On Fri, Nov 15, 2013 at 10:22:28AM +0100, Antoine Pitrou wrote:
> On Fri, 15 Nov 2013 09:03:37 +1000 Nick Coghlan <ncogh...@gmail.com> wrote:
> > 
> > > And add transform() and untransform() methods to bytes and str types.
> > > In practice, it might be same codecs registry for all codecs just with
> > > a new attribute.
> > 
> > This is completely the wrong approach. There's zero justification for
> > adding new builtin methods for this use case - encoding and decoding are
> > generic operations, they should use functions not methods.
> 
> I'm sorry, I disagree.

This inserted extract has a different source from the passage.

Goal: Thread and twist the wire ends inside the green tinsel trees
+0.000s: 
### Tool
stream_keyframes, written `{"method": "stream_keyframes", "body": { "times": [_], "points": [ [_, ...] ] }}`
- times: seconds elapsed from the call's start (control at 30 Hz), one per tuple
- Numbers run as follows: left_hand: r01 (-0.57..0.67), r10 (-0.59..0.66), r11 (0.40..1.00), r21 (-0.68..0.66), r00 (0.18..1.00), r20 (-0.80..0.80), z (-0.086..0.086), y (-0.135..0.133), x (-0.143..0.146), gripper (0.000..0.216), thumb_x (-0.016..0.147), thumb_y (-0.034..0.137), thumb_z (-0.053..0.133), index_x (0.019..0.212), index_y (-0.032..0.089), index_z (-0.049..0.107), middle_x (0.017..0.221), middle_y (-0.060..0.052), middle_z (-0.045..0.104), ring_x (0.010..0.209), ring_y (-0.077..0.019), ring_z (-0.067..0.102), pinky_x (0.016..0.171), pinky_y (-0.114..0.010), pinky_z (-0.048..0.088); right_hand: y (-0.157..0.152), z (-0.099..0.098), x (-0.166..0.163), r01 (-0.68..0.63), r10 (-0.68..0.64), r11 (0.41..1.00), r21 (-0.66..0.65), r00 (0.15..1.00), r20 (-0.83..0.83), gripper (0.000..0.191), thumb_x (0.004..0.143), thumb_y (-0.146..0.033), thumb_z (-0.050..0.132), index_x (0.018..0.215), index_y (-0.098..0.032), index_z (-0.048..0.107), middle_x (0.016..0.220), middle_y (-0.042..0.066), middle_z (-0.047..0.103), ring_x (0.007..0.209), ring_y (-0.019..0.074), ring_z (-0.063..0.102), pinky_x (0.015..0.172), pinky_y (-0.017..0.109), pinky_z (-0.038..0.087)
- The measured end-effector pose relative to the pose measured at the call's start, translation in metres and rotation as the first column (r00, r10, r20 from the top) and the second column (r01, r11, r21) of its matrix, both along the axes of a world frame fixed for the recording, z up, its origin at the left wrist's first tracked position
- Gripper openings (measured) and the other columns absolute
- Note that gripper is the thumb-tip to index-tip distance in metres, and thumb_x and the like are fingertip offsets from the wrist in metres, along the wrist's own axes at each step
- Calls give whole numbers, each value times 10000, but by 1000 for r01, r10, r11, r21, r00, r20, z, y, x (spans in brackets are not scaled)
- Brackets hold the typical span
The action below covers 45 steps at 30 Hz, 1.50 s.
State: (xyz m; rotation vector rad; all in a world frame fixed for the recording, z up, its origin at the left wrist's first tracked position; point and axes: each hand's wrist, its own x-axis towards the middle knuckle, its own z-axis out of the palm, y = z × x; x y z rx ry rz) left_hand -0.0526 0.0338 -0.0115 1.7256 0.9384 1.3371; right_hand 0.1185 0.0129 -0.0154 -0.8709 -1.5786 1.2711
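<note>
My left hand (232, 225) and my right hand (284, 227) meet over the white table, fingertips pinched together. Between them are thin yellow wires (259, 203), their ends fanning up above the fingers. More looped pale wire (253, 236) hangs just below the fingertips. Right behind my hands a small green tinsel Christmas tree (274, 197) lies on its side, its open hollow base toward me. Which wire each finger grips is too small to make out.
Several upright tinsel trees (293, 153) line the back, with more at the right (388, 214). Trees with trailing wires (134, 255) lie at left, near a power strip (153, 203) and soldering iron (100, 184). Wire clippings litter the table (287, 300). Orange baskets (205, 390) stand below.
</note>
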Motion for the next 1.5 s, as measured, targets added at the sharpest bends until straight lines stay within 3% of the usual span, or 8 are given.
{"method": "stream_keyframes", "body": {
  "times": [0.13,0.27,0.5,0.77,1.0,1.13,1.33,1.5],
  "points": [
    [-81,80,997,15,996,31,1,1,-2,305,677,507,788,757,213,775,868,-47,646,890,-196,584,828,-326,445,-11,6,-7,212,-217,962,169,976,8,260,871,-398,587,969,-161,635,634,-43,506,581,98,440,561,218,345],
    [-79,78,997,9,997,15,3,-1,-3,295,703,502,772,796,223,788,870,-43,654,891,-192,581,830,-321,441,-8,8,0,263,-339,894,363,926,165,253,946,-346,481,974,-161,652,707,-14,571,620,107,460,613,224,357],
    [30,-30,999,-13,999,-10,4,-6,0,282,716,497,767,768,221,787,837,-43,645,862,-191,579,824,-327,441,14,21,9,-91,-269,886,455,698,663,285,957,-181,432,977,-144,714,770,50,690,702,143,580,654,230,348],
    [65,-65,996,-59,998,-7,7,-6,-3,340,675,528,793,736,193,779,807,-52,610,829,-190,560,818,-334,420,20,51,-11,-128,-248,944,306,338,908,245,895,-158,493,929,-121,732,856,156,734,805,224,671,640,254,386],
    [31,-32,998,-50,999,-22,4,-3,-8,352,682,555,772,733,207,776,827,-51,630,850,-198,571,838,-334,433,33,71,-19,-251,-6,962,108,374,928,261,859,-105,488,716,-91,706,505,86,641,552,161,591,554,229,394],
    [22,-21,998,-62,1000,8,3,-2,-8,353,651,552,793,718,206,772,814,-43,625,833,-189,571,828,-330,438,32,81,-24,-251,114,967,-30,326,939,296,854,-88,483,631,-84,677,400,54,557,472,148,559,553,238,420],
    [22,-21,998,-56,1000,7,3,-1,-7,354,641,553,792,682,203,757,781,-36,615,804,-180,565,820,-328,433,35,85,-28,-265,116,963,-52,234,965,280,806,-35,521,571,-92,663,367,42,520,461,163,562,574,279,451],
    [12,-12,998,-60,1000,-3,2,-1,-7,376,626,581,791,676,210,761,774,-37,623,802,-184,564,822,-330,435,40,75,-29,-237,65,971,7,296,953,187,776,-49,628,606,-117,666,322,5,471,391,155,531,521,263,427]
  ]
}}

The question is what use case it is solving, and
> there's zero benefit in writing codecs.encode("zlib") compared to e.g.
> zlib.compress().

One benefit is:

import codecs
codec = get_name_of_compression_codec()
result = codecs.encode(data, codec)


versus:


codec = get_name_of_compression_codec()
if codec == "zlib":
    import zlib
    encoder = zlib.compress
elif codec == "bz2"
    import bz2
    encoder = bz2.compress
elif codec == "gzip":
    import gzip
    encoder = gzip.compress
elif codec == "squash":
    import mySquashLib
    encoder = mySquashLib.squash
elif ...:
    # and so on
result = encoder(data)



> A transform() or untransform() method, however, allows for a much more
> convenient spelling, with easy cascading, e.g.:
> 
>     b.transform("zlib").transform("base64")

Yes, that's quite nice. Although it need not be a method, a built-in 
function works for me too:

# either of these:
transform(transform(b, "zlib"), "base64")
encode(encode(b, "zlib"), "base64")


If encoding/decoding is intended to be completely generic (even if 99% 
of the uses will be with strings and bytes), is there any reason to 
prefer built-in functions rather than methods on object?